Author: Haoyu Liu1, Siling Liu2, Lu Xiong3, Bingquan Luo1
1 Capital University of Physical Education and Sports, Haidian, Beijing, China.
2 School of Sport and Art, Shenzhen Technology University, Shenzhen, Guangdong province, China.
3 Jiangxi Institute of Applied Science and Technology, Nanchang, Jiangxi province, China.
Conference/Journal: Medicine (Baltimore)
Date published: 2023 Nov 3
Other: Volume ID: 102 , Issue ID: 44 , Pages: e35767 , Special Notes: doi: 10.1097/MD.0000000000035767. , Word Count: 307

The efficacy of traditional Chinese exercise (TCE)-based interventions in the improvement of sleep quality is controversial. In this systematic review, we aimed to summarize randomized controlled trials (RCTs) that outline the effects of TCE on sleep quality.

Five databases (Web of Science, Embase, PubMed, Medline, and China National Knowledge Infrastructure) were searched for literature published before July 2022. RCTs examining TCE interventions were included. The treatment effects were estimated using a random-effect meta-analysis model with mean differences (MDs). There were 2 outcome scales for sleep quality; however, because they were extremely contrastive to be analyzed by standard MD, the scales were analyzed separately to ensure the accuracy of the results. This review was registered in the International Prospective Register of Systematic Reviews (identifier CRD42023421314).

Twenty studies were included for analysis at last. The outcome was calculated using the Verran and Snyder-Halpern Sleep Scale (MD: 344.17, 95% confidence interval: 316.95 to 371.39, P < .00001) and Pittsburgh Sleep Quality Index to measure sleep quality (MD: -2.24, 95% confidence interval: -3.05 to -1.43, P < .00001), both showed improvement effect. In subgroup analysis, for patients with fibromyalgia, normal older adults, and non-Hodgkin lymphoma, chronic fatigue syndrome-like illness, knee osteoarthritis, nasopharyngeal carcinoma, pausimenia, insomnia, TCE could improve sleep quality. However, there was no significant improvement in stroke patients, breast cancer patients, normal college students, and episodic migraine patients. Tai Chi had greater effects in improving sleep quality than Qigong.
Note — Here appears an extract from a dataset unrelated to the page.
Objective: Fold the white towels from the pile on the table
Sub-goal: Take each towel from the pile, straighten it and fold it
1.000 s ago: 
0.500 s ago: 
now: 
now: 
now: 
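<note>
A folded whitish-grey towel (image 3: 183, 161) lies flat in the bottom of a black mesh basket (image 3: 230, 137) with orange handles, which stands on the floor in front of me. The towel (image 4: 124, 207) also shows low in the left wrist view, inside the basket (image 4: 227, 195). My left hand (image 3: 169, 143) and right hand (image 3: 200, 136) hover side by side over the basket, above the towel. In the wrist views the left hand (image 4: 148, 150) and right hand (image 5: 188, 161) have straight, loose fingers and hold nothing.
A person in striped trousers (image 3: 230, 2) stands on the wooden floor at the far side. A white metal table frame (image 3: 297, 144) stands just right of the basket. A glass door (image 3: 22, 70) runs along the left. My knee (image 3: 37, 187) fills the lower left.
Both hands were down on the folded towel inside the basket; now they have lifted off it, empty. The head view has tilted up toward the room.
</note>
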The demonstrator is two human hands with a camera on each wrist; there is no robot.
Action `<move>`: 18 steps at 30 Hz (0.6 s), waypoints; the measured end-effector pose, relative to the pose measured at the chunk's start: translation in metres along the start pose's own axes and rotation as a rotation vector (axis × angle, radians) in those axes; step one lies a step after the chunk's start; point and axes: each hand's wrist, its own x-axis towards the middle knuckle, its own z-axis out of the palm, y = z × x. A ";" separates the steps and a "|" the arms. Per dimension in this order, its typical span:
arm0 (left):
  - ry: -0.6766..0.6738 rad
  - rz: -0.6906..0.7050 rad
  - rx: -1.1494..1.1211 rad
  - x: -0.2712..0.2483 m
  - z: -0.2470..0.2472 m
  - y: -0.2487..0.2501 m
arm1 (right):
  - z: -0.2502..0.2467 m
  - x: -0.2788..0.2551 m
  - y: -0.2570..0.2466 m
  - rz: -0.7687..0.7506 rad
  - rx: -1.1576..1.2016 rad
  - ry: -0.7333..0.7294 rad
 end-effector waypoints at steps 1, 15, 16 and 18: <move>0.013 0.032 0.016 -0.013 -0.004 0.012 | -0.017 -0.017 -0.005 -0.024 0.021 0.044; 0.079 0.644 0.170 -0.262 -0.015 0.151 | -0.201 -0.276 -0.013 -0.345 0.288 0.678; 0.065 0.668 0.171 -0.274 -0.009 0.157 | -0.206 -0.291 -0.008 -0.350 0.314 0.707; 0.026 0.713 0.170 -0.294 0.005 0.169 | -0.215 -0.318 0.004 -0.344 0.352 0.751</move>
In addition, the participants practice site, duration, and age did not influence the effects of TCE.

TCE can improve sleep quality in specific populations in specific populations clinical applications. Tai chi should be considered first to improve sleep quality. However, further extensive trials and rigorous study designs should be conducted to strengthen the findings of this study. In addition, considering the large heterogeneity, the findings of our study should be interpreted cautiously.